Tally the lines of the entries in which the string "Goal" occurs, and say only how many.

___ Given entries ___

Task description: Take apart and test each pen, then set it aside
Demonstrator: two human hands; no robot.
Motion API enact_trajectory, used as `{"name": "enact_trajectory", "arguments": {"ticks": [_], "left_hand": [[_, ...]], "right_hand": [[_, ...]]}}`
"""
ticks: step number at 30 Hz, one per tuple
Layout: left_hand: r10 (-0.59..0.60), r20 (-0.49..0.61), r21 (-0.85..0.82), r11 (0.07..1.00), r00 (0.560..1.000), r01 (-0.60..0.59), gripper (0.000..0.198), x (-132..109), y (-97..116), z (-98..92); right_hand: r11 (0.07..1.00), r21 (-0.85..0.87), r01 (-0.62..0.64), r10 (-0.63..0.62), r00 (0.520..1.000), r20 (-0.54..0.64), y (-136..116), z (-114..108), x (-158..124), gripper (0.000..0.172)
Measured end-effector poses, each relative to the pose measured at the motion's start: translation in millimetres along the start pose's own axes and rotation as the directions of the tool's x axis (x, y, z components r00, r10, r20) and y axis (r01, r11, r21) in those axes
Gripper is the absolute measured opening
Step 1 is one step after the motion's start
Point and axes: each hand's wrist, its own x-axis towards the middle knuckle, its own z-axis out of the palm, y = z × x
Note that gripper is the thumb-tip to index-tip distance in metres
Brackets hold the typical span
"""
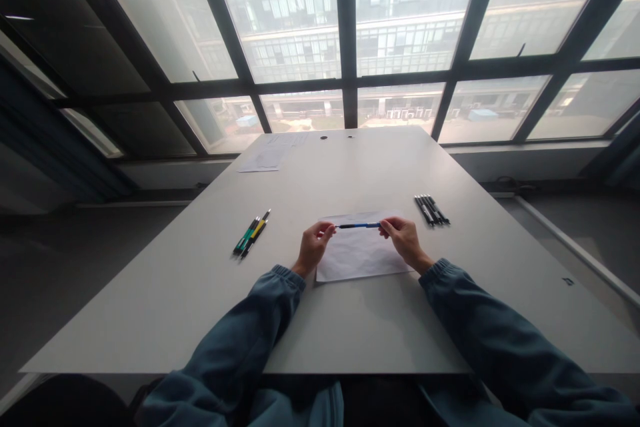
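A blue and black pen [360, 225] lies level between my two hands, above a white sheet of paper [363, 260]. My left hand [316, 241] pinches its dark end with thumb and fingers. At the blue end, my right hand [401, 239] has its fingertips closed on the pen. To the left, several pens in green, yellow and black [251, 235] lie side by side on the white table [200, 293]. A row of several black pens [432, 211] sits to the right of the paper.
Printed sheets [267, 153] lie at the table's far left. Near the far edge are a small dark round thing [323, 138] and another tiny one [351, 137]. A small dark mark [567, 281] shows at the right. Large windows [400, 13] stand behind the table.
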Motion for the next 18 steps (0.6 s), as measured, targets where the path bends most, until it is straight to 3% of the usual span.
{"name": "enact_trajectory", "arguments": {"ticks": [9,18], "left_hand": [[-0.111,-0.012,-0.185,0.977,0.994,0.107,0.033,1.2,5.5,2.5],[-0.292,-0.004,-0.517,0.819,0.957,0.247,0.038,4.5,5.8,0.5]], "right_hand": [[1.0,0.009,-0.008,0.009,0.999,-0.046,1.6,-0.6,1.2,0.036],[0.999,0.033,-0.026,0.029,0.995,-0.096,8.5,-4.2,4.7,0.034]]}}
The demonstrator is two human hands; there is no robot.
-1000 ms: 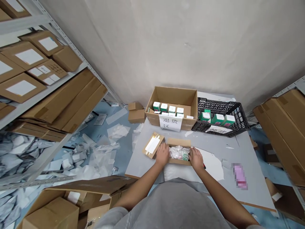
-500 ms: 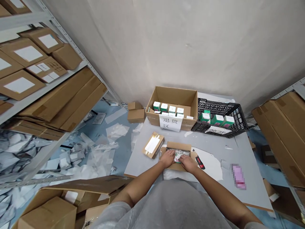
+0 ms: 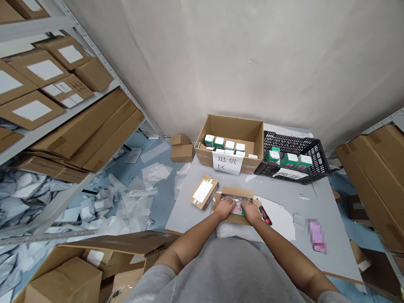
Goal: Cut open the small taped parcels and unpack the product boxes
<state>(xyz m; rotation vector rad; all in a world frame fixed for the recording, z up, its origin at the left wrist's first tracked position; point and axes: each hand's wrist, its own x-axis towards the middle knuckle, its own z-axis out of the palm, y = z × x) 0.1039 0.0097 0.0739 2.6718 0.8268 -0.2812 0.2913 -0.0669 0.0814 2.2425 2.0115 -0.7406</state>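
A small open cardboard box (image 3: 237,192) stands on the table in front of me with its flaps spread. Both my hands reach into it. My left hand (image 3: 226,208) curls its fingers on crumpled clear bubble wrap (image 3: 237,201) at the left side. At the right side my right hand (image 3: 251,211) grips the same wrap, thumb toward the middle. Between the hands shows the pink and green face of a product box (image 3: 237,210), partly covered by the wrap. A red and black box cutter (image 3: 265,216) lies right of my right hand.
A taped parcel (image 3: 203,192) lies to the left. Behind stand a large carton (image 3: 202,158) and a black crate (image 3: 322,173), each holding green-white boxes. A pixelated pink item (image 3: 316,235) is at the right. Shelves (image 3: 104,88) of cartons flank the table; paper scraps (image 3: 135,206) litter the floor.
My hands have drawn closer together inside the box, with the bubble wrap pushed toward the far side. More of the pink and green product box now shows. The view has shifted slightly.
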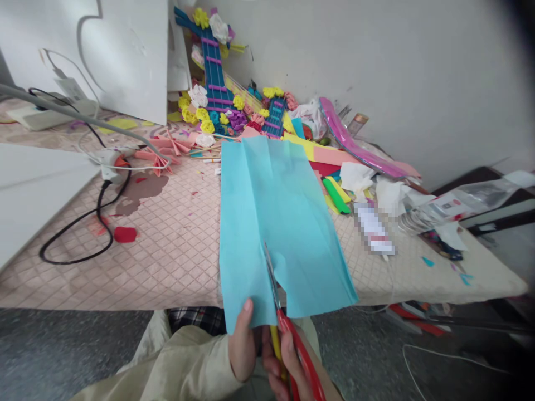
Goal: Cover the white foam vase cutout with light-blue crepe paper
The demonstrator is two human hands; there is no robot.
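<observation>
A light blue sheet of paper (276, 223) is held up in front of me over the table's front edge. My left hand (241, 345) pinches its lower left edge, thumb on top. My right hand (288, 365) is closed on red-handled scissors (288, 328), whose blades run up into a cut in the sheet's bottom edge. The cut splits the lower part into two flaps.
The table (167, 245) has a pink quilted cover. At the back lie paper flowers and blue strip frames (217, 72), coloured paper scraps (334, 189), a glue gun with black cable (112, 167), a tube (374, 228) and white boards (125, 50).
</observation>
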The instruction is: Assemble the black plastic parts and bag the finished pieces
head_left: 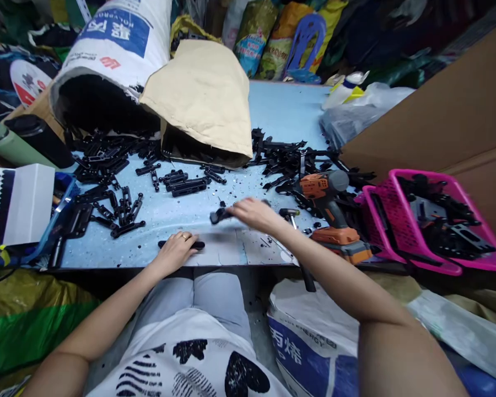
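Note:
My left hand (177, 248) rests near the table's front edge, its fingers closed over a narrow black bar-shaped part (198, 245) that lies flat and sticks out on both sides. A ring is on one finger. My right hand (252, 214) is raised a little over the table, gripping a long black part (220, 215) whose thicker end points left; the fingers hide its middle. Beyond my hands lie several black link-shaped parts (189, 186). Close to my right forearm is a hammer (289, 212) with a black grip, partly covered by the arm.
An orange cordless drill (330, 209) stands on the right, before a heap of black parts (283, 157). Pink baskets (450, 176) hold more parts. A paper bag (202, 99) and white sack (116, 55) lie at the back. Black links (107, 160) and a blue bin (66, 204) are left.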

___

- Answer below:
2